_Task brief_.
Go through the material below, noting each line where the string "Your" appears, and give only the total.

_Extracted material_.
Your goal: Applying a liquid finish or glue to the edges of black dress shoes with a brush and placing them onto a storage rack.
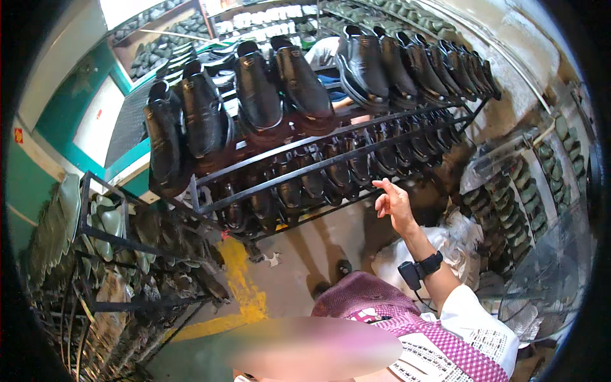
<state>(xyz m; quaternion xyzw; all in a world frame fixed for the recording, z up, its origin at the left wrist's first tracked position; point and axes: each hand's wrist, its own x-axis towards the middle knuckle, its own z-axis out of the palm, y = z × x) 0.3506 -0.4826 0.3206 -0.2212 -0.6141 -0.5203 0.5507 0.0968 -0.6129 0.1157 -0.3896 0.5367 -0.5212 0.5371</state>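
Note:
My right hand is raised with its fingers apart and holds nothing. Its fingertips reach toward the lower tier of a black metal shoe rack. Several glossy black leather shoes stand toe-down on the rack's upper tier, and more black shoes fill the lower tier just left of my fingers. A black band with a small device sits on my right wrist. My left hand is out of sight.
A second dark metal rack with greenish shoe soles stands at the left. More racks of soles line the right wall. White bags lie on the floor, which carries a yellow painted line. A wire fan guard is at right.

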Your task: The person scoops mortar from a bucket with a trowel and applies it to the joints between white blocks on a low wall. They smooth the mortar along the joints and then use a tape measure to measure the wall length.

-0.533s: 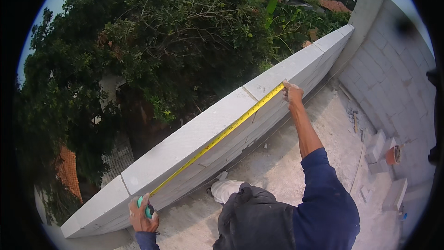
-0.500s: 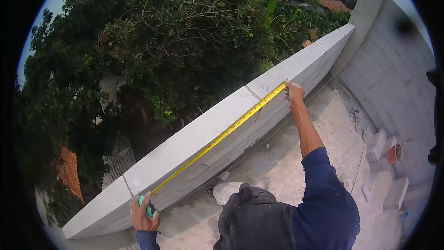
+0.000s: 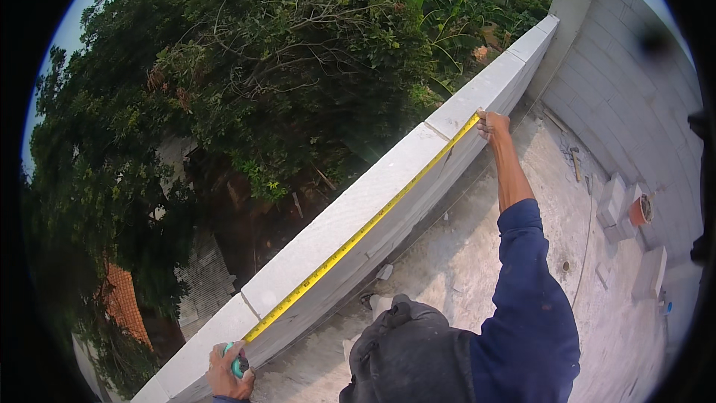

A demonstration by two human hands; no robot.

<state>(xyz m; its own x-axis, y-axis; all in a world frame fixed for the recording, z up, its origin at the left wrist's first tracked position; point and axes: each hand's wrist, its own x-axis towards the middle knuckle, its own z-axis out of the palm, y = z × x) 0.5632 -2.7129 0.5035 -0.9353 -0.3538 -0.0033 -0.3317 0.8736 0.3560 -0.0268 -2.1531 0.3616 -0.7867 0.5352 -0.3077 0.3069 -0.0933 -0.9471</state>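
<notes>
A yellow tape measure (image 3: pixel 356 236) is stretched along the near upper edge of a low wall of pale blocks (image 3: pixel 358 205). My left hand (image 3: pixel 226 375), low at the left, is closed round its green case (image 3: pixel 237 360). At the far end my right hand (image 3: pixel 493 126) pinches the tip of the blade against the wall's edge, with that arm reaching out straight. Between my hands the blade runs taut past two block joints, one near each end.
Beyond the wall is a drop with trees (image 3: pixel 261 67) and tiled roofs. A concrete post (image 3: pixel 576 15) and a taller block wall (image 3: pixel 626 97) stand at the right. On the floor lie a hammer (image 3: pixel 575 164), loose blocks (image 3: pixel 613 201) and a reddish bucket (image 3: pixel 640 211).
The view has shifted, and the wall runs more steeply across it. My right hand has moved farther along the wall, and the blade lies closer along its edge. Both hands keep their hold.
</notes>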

_Response below_.
2